Question

In: Accounting

You are required to use the following information relating to Gone Limited, and answer the questions...

You are required to use the following information relating to Gone Limited, and answer the questions below: Gone Limited Income Statement for the year to 31 March 2017 ($) 2018 ($) Sales 160,000 200,000 Cost of goods sold (96,000) (114,000) Gross profit 64,000 86,000 Operating expenses (35,000) (39,000) Net profit before tax 29,000 47,000 Gone Limited Statement of Financial Position As At 31 March Assets 2017 2018 $ $ $ $ Non Current Assets (at Net Book Value) 300,000 320,000 Current Assets Inventory 18,000 20,000 Trade Receivables 30,000 40,000 Cash at Bank 7,000 9,000 Cash in Hand 3,000 58,000 2,000 71,000 Total assets 358,000 391,000 Equity: Ordinary Share Capital 200,000 200,000 Retained earnings 123,000 323,000 146,000 346,000 Current Liabilities Trade Payables 25,000 35,000 Accrued salaries payable 10,000 35,000 10,000 45,000 Total Equity and Liabilities 358,000 391,000 (a) Calculate the following ratios for each of the 2 years:

i. Current Ratio [4 marks]

ii. Acid-Test Ratio [4 marks]

iii. Gross Profit Ratio [4 marks]

iv. Net Profit Ratio [4 marks]

(b) From the results of the ratios computed, what advice would you give to the management regarding the state of the business?

Solutions

Expert Solution

(a) Calculate the following ratios for each of the 2 years:

.

i. Current Ratio = Current assets / Current liabilities

.

For 2017 =

Current Assets= Inventory 18,000 + Trade Receivables 30,000 + Cash at Bank 7,000 + Cash in Hand 3,000 = 58000

Current liabilities = Trade Payables 25,000 + Accrued salaries payable 10,000 = 35000

Current Ratio = 58000 / 35000 = 1.66 : 1

.

For 2018=

Current Assets= 71000

Current liabilities = 45000

Current Ratio = 71000/ 45000 = 1.58 : 1

.

ii. Acid-Test Ratio ( Quick ratio ) = Quick assets / Current liabilities

.

For 2017

Quick assets = Trade Receivables 30,000 + Cash at Bank 7,000 + Cash in Hand 3,000 = 40000

Current liabilities = 35000

Acid-Test Ratio ( Quick ratio ) = 40000 / 35000 = 1.14 : 1

.

For 2018

Quick assets = Trade Receivables 40000 + Cash at Bank 9000 + Cash in Hand 2000 = 51000

Current liabilities = 45000

Acid-Test Ratio ( Quick ratio ) = 51000 / 45000 = 1.13 : 1

.

iii. Gross Profit Ratio = Gross profit / Sales

.

For 2017

Gross profit = 64000

Sales = 160000

Gross Profit Ratio = 64000 / 160000 = 0.40 or 40%

.

For 2018

Gross profit = 86000

Sales = 200000

Gross Profit Ratio = 86000 / 200000 = 0.43 or 43%

iv. Net Profit Ratio [4 marks]

.

For 2017

Net profit = 29000

Sales = 160000

Net Profit Ratio = 29000 / 160000 = 0.1813 or 18.13%

.

For 2018

Net profit = 47000

Sales = 200000

Net Profit Ratio = 47000 / 200000 = 0.235 or 23.5%

.

(b) From the results of the ratios computed, what advice would you give to the management regarding the state of the business?

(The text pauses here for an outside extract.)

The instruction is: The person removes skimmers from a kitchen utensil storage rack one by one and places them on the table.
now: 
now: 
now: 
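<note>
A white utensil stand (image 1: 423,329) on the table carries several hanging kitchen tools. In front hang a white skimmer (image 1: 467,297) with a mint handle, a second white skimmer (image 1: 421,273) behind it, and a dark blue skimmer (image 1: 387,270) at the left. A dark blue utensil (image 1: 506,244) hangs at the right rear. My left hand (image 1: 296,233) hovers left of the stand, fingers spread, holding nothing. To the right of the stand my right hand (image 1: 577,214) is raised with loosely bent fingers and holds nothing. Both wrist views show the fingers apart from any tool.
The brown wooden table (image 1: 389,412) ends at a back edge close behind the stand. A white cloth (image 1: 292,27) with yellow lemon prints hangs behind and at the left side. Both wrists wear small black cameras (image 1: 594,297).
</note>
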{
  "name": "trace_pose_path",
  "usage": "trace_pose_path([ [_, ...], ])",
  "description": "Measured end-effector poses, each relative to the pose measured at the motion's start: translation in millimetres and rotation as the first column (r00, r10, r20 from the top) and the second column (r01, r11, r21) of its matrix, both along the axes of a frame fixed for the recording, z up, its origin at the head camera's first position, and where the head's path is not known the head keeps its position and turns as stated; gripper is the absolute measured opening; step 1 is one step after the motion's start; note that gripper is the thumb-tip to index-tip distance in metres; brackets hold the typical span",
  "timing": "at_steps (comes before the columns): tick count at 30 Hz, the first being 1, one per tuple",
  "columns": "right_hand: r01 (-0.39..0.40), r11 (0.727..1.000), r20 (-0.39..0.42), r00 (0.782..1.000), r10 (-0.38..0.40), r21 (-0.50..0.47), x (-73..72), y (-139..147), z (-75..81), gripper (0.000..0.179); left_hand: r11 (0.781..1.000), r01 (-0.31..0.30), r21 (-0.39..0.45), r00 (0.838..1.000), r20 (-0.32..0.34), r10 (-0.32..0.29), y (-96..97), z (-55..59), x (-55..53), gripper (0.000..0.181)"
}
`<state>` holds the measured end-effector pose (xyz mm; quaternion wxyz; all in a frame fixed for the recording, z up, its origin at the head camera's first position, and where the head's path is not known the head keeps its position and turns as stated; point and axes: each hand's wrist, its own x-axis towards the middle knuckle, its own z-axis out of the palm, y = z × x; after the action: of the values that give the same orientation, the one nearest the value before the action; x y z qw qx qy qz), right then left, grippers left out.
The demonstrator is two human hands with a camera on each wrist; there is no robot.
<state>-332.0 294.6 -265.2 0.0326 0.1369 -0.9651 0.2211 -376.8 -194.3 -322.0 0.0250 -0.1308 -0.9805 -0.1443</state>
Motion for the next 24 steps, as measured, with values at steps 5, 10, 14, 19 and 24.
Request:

> In the case of current ratio, Decreased in 2018 compared to 2017, it create a affect to business, so should improve the current ratio.

The standard ration is 2 : 1, so try to be in this ratio.

Curren5t ratio is liquidity ratio, which compute the ability of company to pay its short term obligation with in one cycle period or with in one year. Higher the liquidity ratio is better to the company.

.

> In the case of quick ratio also same as current ratio, decrease compare to 2017 ratio, but the standard ratio was 1 : 1.

.

>In the case of Gross profit ratio and net profit ratio, the ratio are improved in 2018 compare to 2017, so keep those performance.